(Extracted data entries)

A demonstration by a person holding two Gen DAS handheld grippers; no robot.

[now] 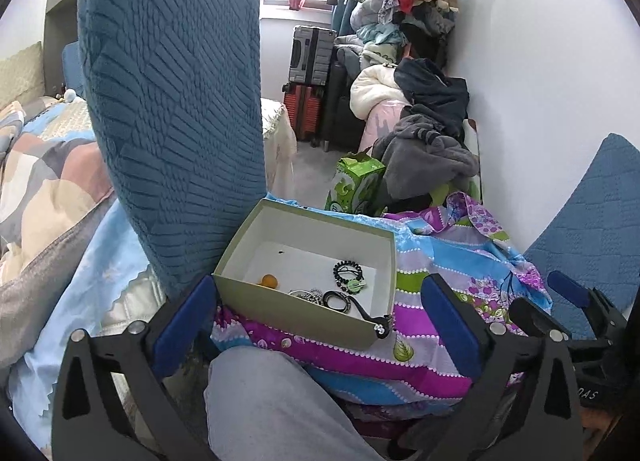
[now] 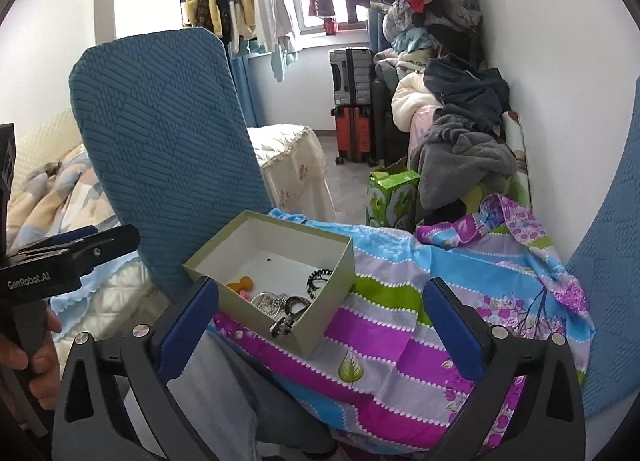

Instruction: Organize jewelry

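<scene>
Holding both grippers wide and empty before an open box of jewelry

Nearest the cameras, the left gripper (image 1: 316,313) stands with its blue pads spread wide and nothing between them except the view ahead; the right gripper (image 2: 318,315) is equally wide and empty. A grey-clad knee (image 1: 264,393) sits just below the left one, so the person appears to be seated with the work on or near their lap. A hand (image 2: 38,353) grips the left tool's handle at the edge of the right view.

Just beyond the fingertips, a shallow olive cardboard box (image 1: 296,315) rests on a bright striped floral cloth (image 1: 432,341), likely laid down as a soft working surface. Inside lie a black beaded bracelet (image 1: 347,269), a silver chain (image 1: 306,295), an orange bead (image 1: 269,280) and a black cord (image 1: 340,301) whose clasp end hangs over the front corner. Everything lies jumbled towards the near wall, so sorting seems not yet done.

Beside the box rises a blue quilted chair back (image 1: 172,121). Farther off stand a green carton (image 1: 354,185), suitcases (image 1: 310,81) and heaped clothes.
</scene>
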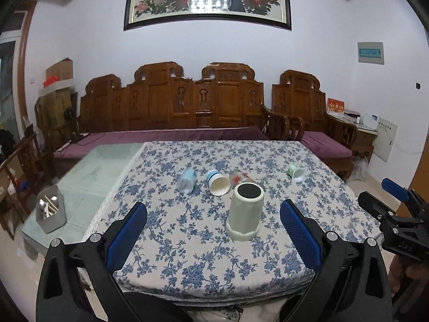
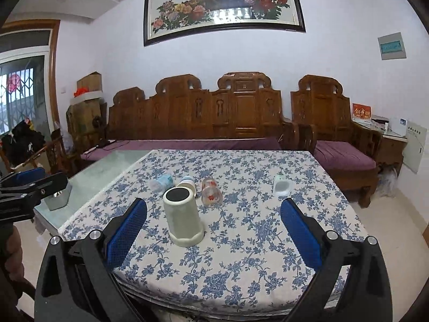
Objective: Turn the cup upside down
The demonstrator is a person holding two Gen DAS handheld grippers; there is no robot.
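A pale wall (image 2: 107,61) carries a large framed peony painting (image 2: 222,2). Below it stand a carved wooden sofa (image 2: 203,112) and a matching armchair (image 2: 329,123), both with purple cushions. A barred window (image 2: 18,91) lets in daylight at left. Cardboard boxes (image 2: 85,102) fill the corner. The floor (image 2: 396,212) is pale tile.

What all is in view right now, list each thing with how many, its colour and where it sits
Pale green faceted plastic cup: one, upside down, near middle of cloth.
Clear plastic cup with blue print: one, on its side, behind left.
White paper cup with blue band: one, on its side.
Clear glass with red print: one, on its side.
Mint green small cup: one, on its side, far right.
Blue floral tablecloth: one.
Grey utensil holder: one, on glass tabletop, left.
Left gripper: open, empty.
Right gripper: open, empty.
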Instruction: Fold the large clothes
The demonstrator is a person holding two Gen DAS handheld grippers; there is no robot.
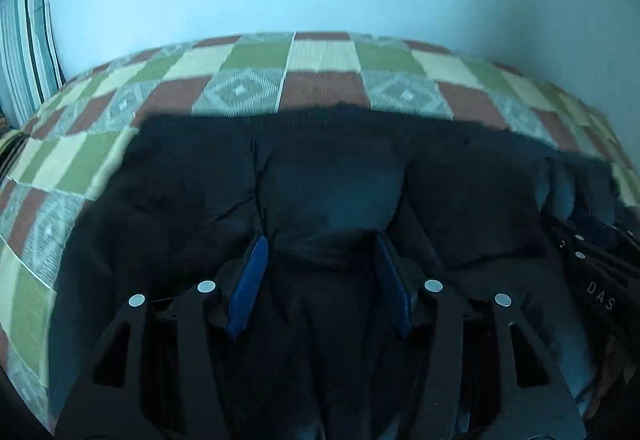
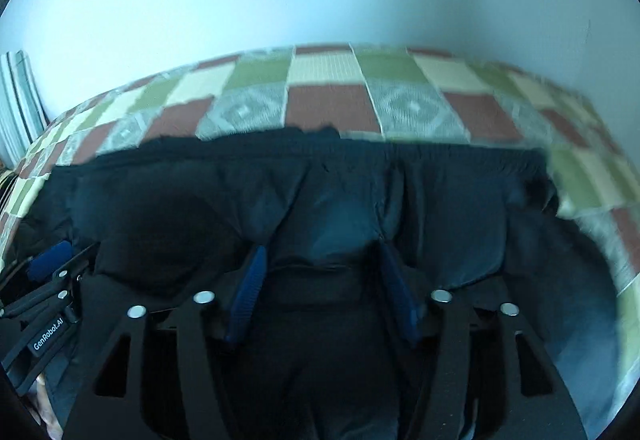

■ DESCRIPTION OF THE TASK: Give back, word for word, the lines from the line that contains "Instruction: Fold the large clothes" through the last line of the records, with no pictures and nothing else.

■ SOLUTION TO THIS EXERCISE:
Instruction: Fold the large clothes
The demonstrator is a person holding two Gen DAS handheld grippers; there is no robot.

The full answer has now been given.